Best Practice: Match YAML Schema Order

The safest approach is to ensure your model’s YAML schema matches Databricks’ table creation order. This prevents the column ordering issue from occurring in the first place and makes your models more predictable and maintainable.

Complete Example Implementation 

Production-ready Incremental Model

Here’s a complete example that incorporates all the best practices discussed:

{{
    config(
        materialized='incremental',
        on_schema_change='append_new_columns',
        incremental_strategy='replace_where',
        incremental_predicates=["event_date = " ~ event_date()],
        post_hook="{{ data_retention(90) }}",
        partition_by=['event_date']
    )
}}

SELECT
    {{ event_date() }} AS event_date,
    user_id,
    session_id,
    event_type,
    properties,
    created_at
FROM {{ ref('raw_user_events') }}
{% if is_incremental() %}
    WHERE DATE(created_at) = {{ event_date() }}
{% endif %}

Corresponding Schema Definition

version: 2

models:
  - name: user_events_incremental
    description: "User events processed incrementally with automated retention"
    columns:
      - name: event_date
        description: "Partition date for the event"
        data_type: date
        tests:
          - not_null
      - name: user_id
        description: "Unique identifier for the user"
        data_type: string
        tests:
          - not_null
      - name: session_id
        description: "Session identifier"
        data_type: string
      - name: event_type
        description: "Type of user event"
        data_type: string
      - name: properties
        description: "Event properties as JSON"
        data_type: string
      - name: created_at
        description: "Original event timestamp"
        data_type: timestamp

Best Practices and Recommendations 

Performance Optimization

Always use event_date partitioning for time-series data
Choose appropriate incremental strategies based on data patterns
Use replace_where for event data, merge for dimension tables
Implement proper indexing on unique_key columns

Data Quality

Always test incremental logic with dbt build --full-refresh
Implement data quality tests on incremental models
Monitor for duplicate records when using append strategy
Validate that incremental predicates match partition keys

Operational Excellence

Standardize on event_date across all incremental models
Implement automated data retention policies
Use consistent naming conventions for incremental models
Document incremental strategies in model descriptions

Cost Management

Right-size partitions to avoid small file problems
Use appropriate retention periods to manage storage costs
Monitor incremental model performance and adjust strategies
Consider using insert_overwrite for full partition refreshes

Common Pitfalls and Solutions 

Small Files Problem

Incremental models can create many small files, impacting performance.
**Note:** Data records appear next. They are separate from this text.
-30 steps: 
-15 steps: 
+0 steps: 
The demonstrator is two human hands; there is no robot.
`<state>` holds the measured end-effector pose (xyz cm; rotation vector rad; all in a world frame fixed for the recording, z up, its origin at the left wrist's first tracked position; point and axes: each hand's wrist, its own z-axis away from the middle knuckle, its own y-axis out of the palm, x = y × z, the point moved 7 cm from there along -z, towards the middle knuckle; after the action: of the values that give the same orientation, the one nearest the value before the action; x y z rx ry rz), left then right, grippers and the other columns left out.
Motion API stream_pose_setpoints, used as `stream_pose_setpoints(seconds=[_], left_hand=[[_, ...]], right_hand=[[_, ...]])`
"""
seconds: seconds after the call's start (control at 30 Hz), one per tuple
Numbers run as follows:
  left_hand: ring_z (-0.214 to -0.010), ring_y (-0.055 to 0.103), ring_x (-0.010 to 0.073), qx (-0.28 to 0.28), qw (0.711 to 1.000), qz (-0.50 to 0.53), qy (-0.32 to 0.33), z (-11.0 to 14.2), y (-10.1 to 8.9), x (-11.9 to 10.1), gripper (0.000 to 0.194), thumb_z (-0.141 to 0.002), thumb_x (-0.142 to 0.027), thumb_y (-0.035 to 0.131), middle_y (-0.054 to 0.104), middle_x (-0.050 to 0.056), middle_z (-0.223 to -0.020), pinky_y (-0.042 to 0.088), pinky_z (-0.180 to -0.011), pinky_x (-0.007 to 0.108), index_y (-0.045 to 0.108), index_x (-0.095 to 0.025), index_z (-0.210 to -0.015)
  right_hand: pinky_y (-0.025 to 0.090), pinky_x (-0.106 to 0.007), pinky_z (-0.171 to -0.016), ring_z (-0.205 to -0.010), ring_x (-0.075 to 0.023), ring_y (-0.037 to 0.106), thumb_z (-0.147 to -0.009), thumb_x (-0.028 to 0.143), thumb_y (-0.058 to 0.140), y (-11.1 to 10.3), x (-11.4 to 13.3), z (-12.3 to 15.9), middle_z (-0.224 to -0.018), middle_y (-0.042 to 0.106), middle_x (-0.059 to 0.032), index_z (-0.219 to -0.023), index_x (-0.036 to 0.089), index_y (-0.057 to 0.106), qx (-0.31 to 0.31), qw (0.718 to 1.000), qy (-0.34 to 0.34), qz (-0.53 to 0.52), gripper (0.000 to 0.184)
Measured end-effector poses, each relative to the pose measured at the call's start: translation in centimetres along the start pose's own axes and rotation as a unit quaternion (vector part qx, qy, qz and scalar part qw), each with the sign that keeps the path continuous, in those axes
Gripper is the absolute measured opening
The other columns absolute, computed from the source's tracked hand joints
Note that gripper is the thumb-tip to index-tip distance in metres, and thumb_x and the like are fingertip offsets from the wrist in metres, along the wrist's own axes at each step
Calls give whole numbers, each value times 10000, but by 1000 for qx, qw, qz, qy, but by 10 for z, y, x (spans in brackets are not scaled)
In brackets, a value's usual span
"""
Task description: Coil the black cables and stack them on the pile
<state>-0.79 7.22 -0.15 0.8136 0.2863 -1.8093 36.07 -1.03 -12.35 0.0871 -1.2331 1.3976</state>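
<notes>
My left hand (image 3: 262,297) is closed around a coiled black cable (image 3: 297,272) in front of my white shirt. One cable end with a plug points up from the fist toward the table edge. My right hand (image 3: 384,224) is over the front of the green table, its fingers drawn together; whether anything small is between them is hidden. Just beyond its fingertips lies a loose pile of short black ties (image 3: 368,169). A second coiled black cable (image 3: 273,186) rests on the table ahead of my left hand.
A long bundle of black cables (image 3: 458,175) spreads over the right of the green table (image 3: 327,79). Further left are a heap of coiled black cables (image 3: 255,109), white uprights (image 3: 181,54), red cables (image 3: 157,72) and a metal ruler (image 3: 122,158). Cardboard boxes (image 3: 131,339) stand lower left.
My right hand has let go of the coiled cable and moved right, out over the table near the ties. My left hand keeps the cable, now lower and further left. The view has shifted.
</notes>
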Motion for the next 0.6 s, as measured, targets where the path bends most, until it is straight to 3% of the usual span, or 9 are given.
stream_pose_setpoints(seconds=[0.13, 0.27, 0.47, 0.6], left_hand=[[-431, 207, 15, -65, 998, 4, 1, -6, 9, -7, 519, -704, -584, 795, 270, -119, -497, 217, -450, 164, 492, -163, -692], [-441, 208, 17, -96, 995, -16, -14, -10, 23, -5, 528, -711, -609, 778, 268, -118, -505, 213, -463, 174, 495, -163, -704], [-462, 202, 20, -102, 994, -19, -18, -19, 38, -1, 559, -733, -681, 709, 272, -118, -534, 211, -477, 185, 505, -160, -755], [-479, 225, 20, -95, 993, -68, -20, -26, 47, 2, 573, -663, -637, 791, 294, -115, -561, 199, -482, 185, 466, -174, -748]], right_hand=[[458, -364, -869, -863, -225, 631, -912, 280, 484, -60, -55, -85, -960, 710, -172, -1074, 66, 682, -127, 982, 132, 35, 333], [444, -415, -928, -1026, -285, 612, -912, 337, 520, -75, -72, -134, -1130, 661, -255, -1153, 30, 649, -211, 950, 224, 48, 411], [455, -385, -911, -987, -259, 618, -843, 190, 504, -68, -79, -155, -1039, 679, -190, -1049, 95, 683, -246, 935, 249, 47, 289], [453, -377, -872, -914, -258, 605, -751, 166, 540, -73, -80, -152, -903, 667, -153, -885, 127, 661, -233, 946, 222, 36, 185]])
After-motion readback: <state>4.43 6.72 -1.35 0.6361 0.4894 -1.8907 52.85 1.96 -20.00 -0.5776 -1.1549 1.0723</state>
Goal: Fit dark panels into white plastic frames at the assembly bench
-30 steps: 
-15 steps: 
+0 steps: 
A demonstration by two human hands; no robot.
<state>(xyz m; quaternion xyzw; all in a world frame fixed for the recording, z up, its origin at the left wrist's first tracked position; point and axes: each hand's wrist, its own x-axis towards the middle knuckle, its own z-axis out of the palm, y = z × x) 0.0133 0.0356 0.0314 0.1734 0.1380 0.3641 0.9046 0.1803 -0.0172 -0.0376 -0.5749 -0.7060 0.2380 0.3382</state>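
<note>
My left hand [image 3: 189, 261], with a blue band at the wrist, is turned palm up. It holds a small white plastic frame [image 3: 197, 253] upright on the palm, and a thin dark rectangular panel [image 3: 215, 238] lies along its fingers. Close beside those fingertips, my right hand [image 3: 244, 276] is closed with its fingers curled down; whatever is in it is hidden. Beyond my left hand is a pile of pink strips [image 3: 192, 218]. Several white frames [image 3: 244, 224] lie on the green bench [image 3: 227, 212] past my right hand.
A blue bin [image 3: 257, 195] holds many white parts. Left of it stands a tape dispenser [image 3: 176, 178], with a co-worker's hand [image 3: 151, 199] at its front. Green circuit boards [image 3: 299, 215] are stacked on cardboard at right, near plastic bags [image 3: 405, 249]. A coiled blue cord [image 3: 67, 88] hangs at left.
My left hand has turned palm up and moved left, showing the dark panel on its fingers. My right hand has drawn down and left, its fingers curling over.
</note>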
Use optimize and vacuum operations regularly:

post_hook=[
    "OPTIMIZE {{ this }}",
    "{{ data_retention(90) }}",
    "VACUUM {{ this }} RETAIN 168 HOURS"
]

Inconsistent Data Types

Schema changes can cause type mismatches in incremental runs. Use strict schema definitions and test changes thoroughly:

columns:
  - name: event_date
    data_type: date
    tests:
      - not_null
  - name: amount
    data_type: decimal(10,2)

Partition Pruning Issues

Queries scan too many partitions due to improper predicate pushdown. Ensure partition columns are used in WHERE clauses:

{% if is_incremental() %}
    WHERE event_date = {{ event_date() }}  -- Ensures partition pruning
{% endif %}

Conclusion 

Incremental models are essential for building scalable data pipelines in dbt. By following these patterns and best practices:

Use consistent event_date partitioning across all models
Implement automated data retention policies
Choose appropriate incremental strategies for your use cases
Solve column ordering issues with custom materializations
Monitor and optimize performance regularly

These strategies will help you build robust, efficient, and maintainable incremental models that scale with your data growth while controlling costs and maintaining high performance.